William's tooth popped out the other day. He banged himself in the mouth with his DS game and out it came! He was thrilled. He had been working on that one for a while. He wrote his note to the tooth fairy and couldn't find his tooth box. He said, "Wait! I know!" He ran into Maddie's room and grabbed hers from her shelf. A pretty silver box, lined with blue velvet. "I'll use Maddie's." We both knew Maddie would be more than happy to lend it to him. William got up at 5am, came running into our room, to show us his money and the note the Tooth Fairy left him. He also told us he thinks he heard the Tooth Fairy but pretended he was sleeping. That Tooth Fairy sure has to be quick!
I volunteered to go on the 2nd grade ice skating trip today. It was hard but emotional. Just being around all of the school kids, Maddie's old teachers, in the rink where I had gone skating with Maddie and the boys. They had a performer skate and he skated to Josh Groban's song, "You Raise Me Up." Oh, great. Just as I thought I was holding up well. I remember the exact spot Maddie sat drinking her hot cocoa and eating a pretzel with William Linde the last time she was there, being silly.
A teacher I hadn't met introduced herself to me. She had worked with Maddie on MCAS practice.

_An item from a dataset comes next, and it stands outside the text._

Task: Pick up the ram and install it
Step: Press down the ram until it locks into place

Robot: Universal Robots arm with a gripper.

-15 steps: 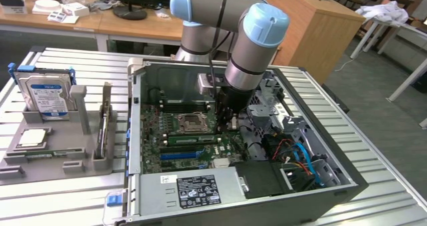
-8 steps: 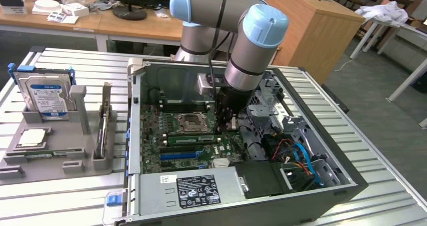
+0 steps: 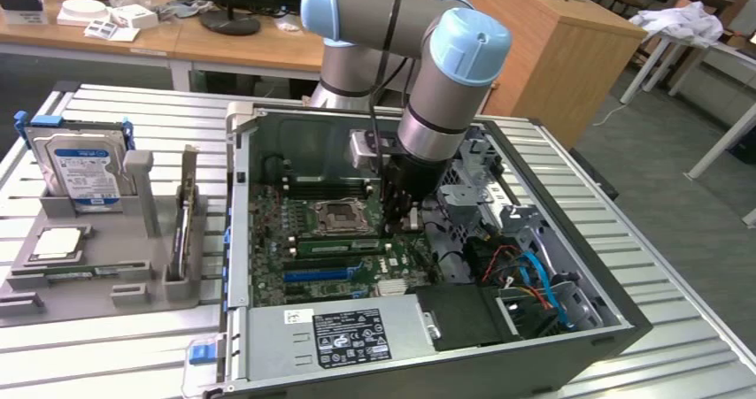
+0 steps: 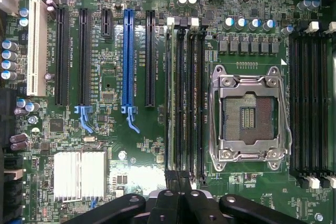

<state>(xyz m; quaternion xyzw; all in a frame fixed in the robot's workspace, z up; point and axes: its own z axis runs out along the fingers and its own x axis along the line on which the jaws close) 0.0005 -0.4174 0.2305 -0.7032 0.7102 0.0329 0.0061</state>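
Installation was the step in hand: the claw (image 4: 178, 192) was closed, pressing the ram (image 4: 169, 98) edge-on in its memory slot beside the CPU socket (image 4: 248, 114); seating called for straight downward pressure.

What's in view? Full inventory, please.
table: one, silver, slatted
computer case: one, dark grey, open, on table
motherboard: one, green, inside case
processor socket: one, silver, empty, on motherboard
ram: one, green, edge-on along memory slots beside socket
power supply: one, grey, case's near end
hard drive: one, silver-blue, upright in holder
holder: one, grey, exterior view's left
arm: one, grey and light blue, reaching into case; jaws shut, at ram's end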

She told me how she and her husband were at the Rascal Flatts concert and heard the shout out to Maddie. She said she knew it could only be our Maddie and she was so excited when she confirmed it the next day, when she read my posting on the website. That moment was so amazing. I often think about that night.
Some high school hockey players came out onto the ice to give a demo. When they were done, they handed their pucks over to a few lucky kids. William was so devastated that he didn't get one. He thought the hockey players were celebrities and wanted their autograph! To get one of their pucks would've been extra special. So, I looked all around, on the floor, under the bleachers, the locker room, asked the players if they had any left. There were none left. I went into the pro shop to see if I could buy one. They were all out. I must have had a real defeated expression on my face, because the woman said, "Let me just go check if there are any laying out back." She came back with a puck!!! YEAH!!! Thank you! Thank you! I couldn't wait to find William. Just as he was filing out to get on the bus, I winked at him and slipped him the puck. You should've seen his wide eyes and huge smile! He said, "Do they sell them in the shop?" I said, "Nope. I got it from one of the hockey players so it's extra special." He was so excited. I said, "Who loves ya Baby?" He said, "You do!" Ahh, that felt great!

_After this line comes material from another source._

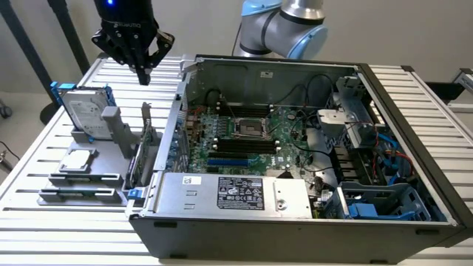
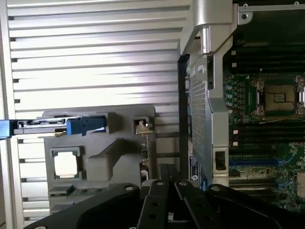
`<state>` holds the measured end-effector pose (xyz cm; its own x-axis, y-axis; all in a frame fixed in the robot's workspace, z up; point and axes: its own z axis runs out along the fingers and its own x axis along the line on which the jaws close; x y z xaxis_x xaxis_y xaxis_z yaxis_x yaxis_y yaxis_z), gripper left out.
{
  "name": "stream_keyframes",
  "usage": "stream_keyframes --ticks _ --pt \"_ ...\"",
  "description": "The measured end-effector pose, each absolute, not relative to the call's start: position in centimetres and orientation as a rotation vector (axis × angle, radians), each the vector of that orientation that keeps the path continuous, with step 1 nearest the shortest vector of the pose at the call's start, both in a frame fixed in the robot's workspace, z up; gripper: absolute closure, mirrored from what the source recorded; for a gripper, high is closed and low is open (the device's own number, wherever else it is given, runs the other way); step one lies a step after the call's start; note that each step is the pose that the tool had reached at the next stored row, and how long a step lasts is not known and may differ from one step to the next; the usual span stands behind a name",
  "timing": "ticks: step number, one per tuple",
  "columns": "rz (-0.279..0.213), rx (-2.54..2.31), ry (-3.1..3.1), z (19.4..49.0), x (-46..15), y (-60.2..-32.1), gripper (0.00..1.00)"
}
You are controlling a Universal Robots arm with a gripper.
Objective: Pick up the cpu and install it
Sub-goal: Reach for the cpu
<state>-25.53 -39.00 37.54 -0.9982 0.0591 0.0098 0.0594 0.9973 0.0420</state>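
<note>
The black gripper (image 1: 144, 76) hangs pinched shut and empty above the grey plastic stand (image 1: 111, 145), where the small silver-topped square cpu (image 1: 76, 160) lies flat, beside the open metal computer case (image 1: 296, 230).

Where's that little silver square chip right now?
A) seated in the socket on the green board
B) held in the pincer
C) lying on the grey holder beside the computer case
C: the cpu lies flat on the grey holder outside the case, while the pincer hangs shut and empty above.
</note>
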Motion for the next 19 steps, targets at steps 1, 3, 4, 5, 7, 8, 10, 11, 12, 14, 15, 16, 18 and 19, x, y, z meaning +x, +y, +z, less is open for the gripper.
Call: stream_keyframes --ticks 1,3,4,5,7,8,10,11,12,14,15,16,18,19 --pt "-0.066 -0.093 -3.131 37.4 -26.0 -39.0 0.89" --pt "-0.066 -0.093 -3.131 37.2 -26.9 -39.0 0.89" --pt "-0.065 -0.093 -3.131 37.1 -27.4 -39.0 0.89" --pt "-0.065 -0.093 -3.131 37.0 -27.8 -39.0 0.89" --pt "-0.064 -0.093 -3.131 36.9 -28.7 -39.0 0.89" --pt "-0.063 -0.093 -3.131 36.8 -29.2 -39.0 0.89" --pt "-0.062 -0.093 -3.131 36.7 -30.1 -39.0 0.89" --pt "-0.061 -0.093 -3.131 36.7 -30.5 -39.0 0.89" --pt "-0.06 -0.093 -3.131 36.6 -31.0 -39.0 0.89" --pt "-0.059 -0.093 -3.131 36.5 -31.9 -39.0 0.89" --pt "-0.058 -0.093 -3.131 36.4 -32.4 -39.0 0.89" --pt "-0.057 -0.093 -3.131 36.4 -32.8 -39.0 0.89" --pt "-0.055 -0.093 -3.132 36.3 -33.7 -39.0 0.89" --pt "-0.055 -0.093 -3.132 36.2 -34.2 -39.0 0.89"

Covered lunch duty after skating. The kids were so wound up from skating. On my way out, I poked my head into Thomas' room and when I spotted him said, "Psssst!" He looked up at me and smiled, but it must have been "quiet time" because he had to remain very "serious" and finish his activity.
I'm so bummed William will be moving onto the next school next year. It's so nice having them together, the way it was with Michael and Maddie.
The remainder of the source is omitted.